### DATA PROVIDED
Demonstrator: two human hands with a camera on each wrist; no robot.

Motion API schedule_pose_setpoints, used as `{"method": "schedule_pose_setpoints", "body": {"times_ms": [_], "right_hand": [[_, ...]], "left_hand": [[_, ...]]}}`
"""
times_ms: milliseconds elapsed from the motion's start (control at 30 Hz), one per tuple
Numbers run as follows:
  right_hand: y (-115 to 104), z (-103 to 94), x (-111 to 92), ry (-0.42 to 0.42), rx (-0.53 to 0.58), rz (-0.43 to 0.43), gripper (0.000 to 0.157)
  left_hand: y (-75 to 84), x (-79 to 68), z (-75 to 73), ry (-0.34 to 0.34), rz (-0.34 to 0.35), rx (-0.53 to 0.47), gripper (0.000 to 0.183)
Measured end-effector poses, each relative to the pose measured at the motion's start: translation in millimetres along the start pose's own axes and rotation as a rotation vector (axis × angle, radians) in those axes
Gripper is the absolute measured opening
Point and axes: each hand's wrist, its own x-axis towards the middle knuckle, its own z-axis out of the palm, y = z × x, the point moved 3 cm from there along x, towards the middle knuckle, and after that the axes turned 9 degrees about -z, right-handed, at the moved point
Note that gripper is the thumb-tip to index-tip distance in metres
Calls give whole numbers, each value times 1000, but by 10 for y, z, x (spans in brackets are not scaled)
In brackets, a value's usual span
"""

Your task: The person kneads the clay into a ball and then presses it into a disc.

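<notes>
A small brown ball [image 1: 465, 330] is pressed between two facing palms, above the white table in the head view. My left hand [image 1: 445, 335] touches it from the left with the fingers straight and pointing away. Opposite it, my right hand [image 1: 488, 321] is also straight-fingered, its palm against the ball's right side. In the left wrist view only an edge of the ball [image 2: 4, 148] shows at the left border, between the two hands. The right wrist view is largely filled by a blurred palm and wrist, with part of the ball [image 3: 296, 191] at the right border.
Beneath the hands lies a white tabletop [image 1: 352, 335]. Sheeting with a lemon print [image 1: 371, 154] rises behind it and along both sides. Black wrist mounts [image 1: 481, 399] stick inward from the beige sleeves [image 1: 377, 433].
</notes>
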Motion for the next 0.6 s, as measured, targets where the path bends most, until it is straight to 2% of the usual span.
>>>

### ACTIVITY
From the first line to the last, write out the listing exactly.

### FINISHED EXERCISE
Demonstrator: two human hands with a camera on each wrist; no robot.

Motion API schedule_pose_setpoints, used as `{"method": "schedule_pose_setpoints", "body": {"times_ms": [_], "right_hand": [[_, ...]], "left_hand": [[_, ...]]}}`
"""
times_ms: milliseconds elapsed from the motion's start (control at 30 Hz), one per tuple
Numbers run as follows:
  right_hand: y (-115 to 104), z (-103 to 94), x (-111 to 92), ry (-0.42 to 0.42), rx (-0.53 to 0.58), rz (-0.43 to 0.43), gripper (0.000 to 0.157)
  left_hand: y (-75 to 84), x (-79 to 68), z (-75 to 73), ry (-0.34 to 0.34), rz (-0.34 to 0.35), rx (-0.53 to 0.47), gripper (0.000 to 0.183)
Measured end-effector poses, each relative to the pose measured at the motion's start: translation in millimetres along the start pose's own axes and rotation as a rotation vector (axis × angle, radians) in those axes
Gripper is the absolute measured opening
Point and axes: each hand's wrist, its own x-axis towards the middle knuckle, its own z-axis out of the palm, y = z × x, the point moved 3 cm from there along x, towards the middle knuckle, and after that the axes turned 9 degrees about -z, right-handed, at the moved point
Note that gripper is the thumb-tip to index-tip distance in metres
Calls give whole numbers, each value times 1000, but by 10 for y, z, x (spans in brackets are not scaled)
In brackets, a value's usual span
"""

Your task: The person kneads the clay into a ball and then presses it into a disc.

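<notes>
A small brown ball [image 1: 465, 330] is pressed between two facing palms, above the white table in the head view. My left hand [image 1: 445, 335] touches it from the left with the fingers straight and pointing away. Opposite it, my right hand [image 1: 488, 321] is also straight-fingered, its palm against the ball's right side. In the left wrist view only an edge of the ball [image 2: 4, 148] shows at the left border, between the two hands. The right wrist view is largely filled by a blurred palm and wrist, with part of the ball [image 3: 296, 191] at the right border.
Beneath the hands lies a white tabletop [image 1: 352, 335]. Sheeting with a lemon print [image 1: 371, 154] rises behind it and along both sides. Black wrist mounts [image 1: 481, 399] stick inward from the beige sleeves [image 1: 377, 433].
</notes>
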Motion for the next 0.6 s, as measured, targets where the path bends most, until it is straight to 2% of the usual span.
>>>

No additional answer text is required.